You can take advantage of this fact by putting a color you don't like along with a different one and observing the resulting effect.  Here I plied the color I don't like with a warm dark reddish brown yarn single, and it made a lovely warm inviting tweedy effect, just by twining alongside a different color.

 
Transformed.  And ready to work nicely with other colors as we proceed.  Here's the left front up to now, and the two woven pockets ready to take their places eventually, wherever they work best.  See how that new yarnball is warming up the whole area around it?

 
One of the best art teachers I ever had used to set the task of choosing a color you don't like then incorporating it into a painting in such a way that you could enjoy seeing it.
Sometimes it's not about what the artist wants.  It's about what the artwork wants.  That's always a surprising statement when you make it to a young artist, as I have, when he said well I would always avoid colors I don't like anyway.  He agreed to think about it, anyway, after he got over his surprise at learning that the artist is only the conduit, not the boss, of the art!

And in winter we all experience the sight of snowflakes looking dark grey as they fall down against the sky, then suddenly white when they pass the dark colors of the buildings on the way to the ground.  Same phenomenon at work.

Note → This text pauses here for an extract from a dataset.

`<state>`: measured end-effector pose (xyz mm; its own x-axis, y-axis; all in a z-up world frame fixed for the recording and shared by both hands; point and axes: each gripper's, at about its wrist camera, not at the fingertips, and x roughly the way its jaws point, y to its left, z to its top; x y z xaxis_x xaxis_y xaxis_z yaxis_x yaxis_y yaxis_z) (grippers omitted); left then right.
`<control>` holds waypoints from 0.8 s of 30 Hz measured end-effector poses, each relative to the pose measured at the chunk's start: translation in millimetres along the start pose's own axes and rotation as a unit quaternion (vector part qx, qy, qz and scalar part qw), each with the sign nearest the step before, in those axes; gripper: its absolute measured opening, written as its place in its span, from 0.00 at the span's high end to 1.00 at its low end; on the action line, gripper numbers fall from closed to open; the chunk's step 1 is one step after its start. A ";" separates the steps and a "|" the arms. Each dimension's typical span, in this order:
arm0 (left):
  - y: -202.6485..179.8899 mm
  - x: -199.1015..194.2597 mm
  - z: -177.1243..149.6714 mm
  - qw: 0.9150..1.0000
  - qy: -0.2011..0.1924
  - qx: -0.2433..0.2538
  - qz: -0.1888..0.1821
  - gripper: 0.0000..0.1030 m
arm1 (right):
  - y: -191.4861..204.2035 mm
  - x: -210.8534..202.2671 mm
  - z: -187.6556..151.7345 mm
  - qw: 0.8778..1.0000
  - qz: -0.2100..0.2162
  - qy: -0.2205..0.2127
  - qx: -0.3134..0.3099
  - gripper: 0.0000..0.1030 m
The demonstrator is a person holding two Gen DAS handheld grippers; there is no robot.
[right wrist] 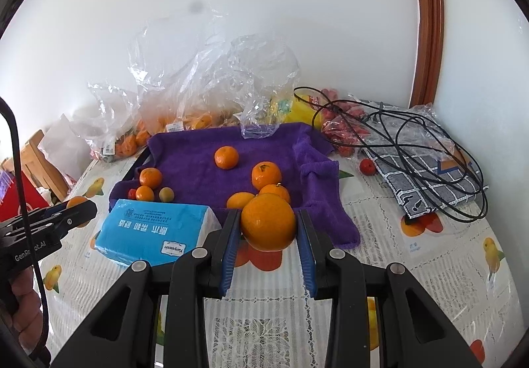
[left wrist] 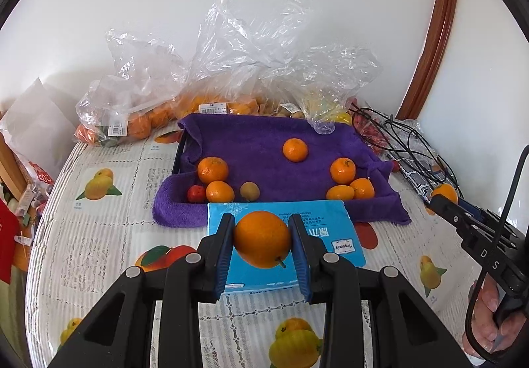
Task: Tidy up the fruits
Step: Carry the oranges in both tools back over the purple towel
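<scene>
Your left gripper holds an orange: its blue fingers press on the fruit's two sides, above the blue tissue pack that lies on the table. Your right gripper likewise holds a second orange, fingers clamped on either side, just in front of the near edge of the purple towel.

The towel lines a tray whose dark rim shows at its left side. On the towel lie six oranges: two at left, one near the middle and three at right. Beside the left pair sit a small red fruit and a small greenish-brown fruit.

Behind the tray, clear plastic bags with more oranges stand against the wall. To the right of the towel lie a black cable over a checked cloth, a bag of red fruit and one loose red fruit on the table.

In the left wrist view your right hand appears at the edge, and in the right wrist view your left hand.
</scene>
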<state>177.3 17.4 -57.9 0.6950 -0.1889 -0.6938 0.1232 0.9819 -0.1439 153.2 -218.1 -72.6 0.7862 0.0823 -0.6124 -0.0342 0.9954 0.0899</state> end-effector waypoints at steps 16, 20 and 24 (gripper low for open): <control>-16.4 -0.7 38.4 1.000 -0.009 0.014 -0.004 0.69 | -7.4 -1.4 38.1 1.000 -0.003 -0.014 -0.003 0.68; -16.5 4.6 45.4 1.000 -0.012 0.015 0.002 0.69 | -6.5 3.7 46.9 1.000 -0.001 -0.019 0.000 0.68; -13.3 12.2 46.5 1.000 -0.005 0.008 -0.003 0.69 | -3.9 7.8 48.5 1.000 0.001 -0.019 -0.002 0.68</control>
<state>217.1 2.8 -31.7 0.7011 -0.1938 -0.6862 0.1379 0.9810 -0.1361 189.4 -223.7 -39.7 0.8092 0.0819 -0.5819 -0.0376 0.9954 0.0879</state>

All that said, I expect you realize at this point just how much thinking and considering is going into this jacket I'm making.  Nothing is random, or guesswork.  Many, many decision points, all very satisfying and joyful. No hurry. What the work needs, it will get.
 
This is one reason we should fight to keep art in our schools as a regular offering.  It's about learning to see and decide and weigh options, and go for it. Always a good set of skills for anyone, at any age!  Now I'll get off my hobbyhorse and go back to knitting..
 



8 comments:

  1. I enjoy, when knitting or crocheting, watching how colors play with each other. And as you show here how one color can transform another.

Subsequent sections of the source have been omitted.